- Brief
The full listing below should be copied verbatim.

- Stored data
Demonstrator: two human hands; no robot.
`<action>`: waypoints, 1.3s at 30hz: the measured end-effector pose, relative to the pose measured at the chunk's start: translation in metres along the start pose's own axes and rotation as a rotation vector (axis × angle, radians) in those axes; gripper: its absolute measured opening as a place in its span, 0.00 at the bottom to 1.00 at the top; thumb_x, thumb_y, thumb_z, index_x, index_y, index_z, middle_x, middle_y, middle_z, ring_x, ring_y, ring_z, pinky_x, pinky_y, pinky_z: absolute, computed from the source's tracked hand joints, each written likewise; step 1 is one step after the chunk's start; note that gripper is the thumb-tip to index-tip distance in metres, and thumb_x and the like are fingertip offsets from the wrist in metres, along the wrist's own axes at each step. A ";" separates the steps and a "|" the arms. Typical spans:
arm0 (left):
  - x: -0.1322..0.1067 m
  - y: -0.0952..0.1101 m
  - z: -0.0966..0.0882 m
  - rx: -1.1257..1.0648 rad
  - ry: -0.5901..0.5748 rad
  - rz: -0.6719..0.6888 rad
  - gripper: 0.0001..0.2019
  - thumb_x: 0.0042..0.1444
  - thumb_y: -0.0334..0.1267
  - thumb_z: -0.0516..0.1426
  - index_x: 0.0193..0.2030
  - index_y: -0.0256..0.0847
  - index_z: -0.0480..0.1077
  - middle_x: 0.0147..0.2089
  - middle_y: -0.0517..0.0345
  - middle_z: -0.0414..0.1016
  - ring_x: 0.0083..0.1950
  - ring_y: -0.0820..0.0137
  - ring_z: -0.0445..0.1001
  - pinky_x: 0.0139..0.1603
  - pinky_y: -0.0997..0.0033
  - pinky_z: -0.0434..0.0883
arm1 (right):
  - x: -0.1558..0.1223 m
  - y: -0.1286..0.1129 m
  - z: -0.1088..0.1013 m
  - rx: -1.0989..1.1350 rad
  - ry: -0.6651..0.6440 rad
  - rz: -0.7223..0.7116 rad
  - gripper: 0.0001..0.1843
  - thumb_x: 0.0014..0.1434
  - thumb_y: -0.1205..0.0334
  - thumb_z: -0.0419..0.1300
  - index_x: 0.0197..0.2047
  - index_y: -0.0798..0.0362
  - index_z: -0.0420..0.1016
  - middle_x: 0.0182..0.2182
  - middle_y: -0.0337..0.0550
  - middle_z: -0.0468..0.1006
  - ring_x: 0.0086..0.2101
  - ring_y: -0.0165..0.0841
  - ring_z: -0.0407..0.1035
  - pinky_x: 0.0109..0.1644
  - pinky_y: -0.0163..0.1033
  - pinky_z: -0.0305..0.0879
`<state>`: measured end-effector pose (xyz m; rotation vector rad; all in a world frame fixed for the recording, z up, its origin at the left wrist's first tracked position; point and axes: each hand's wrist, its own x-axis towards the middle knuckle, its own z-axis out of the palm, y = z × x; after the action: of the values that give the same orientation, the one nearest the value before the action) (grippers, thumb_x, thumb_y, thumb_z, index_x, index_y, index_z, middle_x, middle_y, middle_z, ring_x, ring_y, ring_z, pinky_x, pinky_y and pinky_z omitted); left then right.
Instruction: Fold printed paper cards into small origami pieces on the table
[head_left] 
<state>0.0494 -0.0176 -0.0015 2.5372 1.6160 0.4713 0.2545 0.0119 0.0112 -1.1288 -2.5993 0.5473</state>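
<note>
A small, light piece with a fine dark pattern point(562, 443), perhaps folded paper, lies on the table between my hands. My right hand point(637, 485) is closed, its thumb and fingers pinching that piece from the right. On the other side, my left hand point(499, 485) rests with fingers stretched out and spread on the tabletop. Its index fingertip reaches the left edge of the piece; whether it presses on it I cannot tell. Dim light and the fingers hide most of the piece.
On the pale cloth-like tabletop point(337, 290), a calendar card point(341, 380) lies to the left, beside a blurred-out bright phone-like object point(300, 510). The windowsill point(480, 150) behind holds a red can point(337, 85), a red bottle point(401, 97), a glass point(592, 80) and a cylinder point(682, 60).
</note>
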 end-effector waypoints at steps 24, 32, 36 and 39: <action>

- Written response
Demonstrator: two human hands; no robot.
`<action>`: waypoints, 1.3s at 30hz: the measured end-effector pose, relative to the pose measured at the chunk's start: translation in metres along the start pose's own axes and rotation as a rotation vector (axis × angle, radians) in those axes; gripper: its absolute measured opening as a place in its span, 0.00 at the bottom to 1.00 at the top; thumb_x, thumb_y, thumb_z, index_x, index_y, index_z, middle_x, middle_y, middle_z, ring_x, ring_y, ring_z, pinky_x, pinky_y, pinky_z: absolute, computed from the source's tracked hand joints, each written likewise; step 1 is one step after the chunk's start; note that gripper is the thumb-tip to index-tip distance in metres, and thumb_x and the like are fingertip offsets from the wrist in metres, along the wrist's own axes at each step. A ";" separates the steps and a "|" the arms. Typical spans:
arm0 (left):
  - x: -0.1322..0.1067 m
  - y: -0.0952..0.1101 m
  - z: -0.0966..0.0882 m
  - rx: -1.1257..1.0648 rad
  - ry: -0.5901..0.5748 rad
  - rz: -0.6719..0.6888 rad
  - gripper: 0.0001..0.2019
  - thumb_x: 0.0042..0.1444
  - thumb_y: -0.0334..0.1267
  - thumb_z: -0.0516..0.1426
  - index_x: 0.0193..0.2030
  - index_y: -0.0256..0.0847
  - index_z: -0.0480..0.1077
  - middle_x: 0.0147..0.2089
  - middle_y: -0.0517..0.0345
  - middle_z: -0.0414..0.1016
  - ring_x: 0.0083..0.1950
  - ring_y: -0.0820..0.0137
  - ring_z: -0.0445..0.1001
  - pinky_x: 0.0139..0.1603
  - pinky_y: -0.0997..0.0033
  - pinky_z: -0.0434..0.0883
arm1 (right):
  - x: -0.1558..0.1223 m
  - y: -0.1286..0.1129 m
  - z: -0.1088..0.1013 m
  - rx: -1.0989..1.1350 rad
  - ry: -0.6651..0.6440 rad
  - rz: -0.7223..0.7116 rad
  - gripper: 0.0001..0.1843
  - thumb_x: 0.0014..0.1434
  - thumb_y: -0.1205..0.0334
  - thumb_z: -0.0419..0.1300
  - index_x: 0.0197..0.2047
  - index_y: -0.0798..0.0362
  - index_z: -0.0420..0.1016
  - middle_x: 0.0182..0.2182
  - middle_y: -0.0337..0.0550
  - middle_z: -0.0468..0.1006
  - ring_x: 0.0086..0.2101
  - ring_y: -0.0165..0.0841
  - ring_z: -0.0407..0.1035
  - pinky_x: 0.0109..0.1644
  - pinky_y: -0.0163..0.1033
  - pinky_z: -0.0305..0.0879
`<state>`: measured end-effector pose (xyz m; rotation vector rad; all in a world frame fixed for the recording, z up, its origin at the left wrist's first tracked position; point and axes: each hand's wrist, its own x-axis towards the middle knuckle, its own z-axis out of the palm, y = z × x; after the action: of the values that give the same orientation, the one nearest the value before the action) (grippers, thumb_x, thumb_y, thumb_z, index_x, index_y, index_z, middle_x, middle_y, middle_z, ring_x, ring_y, ring_z, pinky_x, pinky_y and pinky_z omitted); left then right.
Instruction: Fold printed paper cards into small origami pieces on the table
[head_left] 
<state>0.0494 -0.0176 -0.0015 2.5372 1.6160 0.4713 0.2545 0.0119 0.0112 -1.1288 -2.5993 0.5473</state>
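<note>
A small, light piece with a fine dark pattern point(562, 443), perhaps folded paper, lies on the table between my hands. My right hand point(637, 485) is closed, its thumb and fingers pinching that piece from the right. On the other side, my left hand point(499, 485) rests with fingers stretched out and spread on the tabletop. Its index fingertip reaches the left edge of the piece; whether it presses on it I cannot tell. Dim light and the fingers hide most of the piece.
On the pale cloth-like tabletop point(337, 290), a calendar card point(341, 380) lies to the left, beside a blurred-out bright phone-like object point(300, 510). The windowsill point(480, 150) behind holds a red can point(337, 85), a red bottle point(401, 97), a glass point(592, 80) and a cylinder point(682, 60).
</note>
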 end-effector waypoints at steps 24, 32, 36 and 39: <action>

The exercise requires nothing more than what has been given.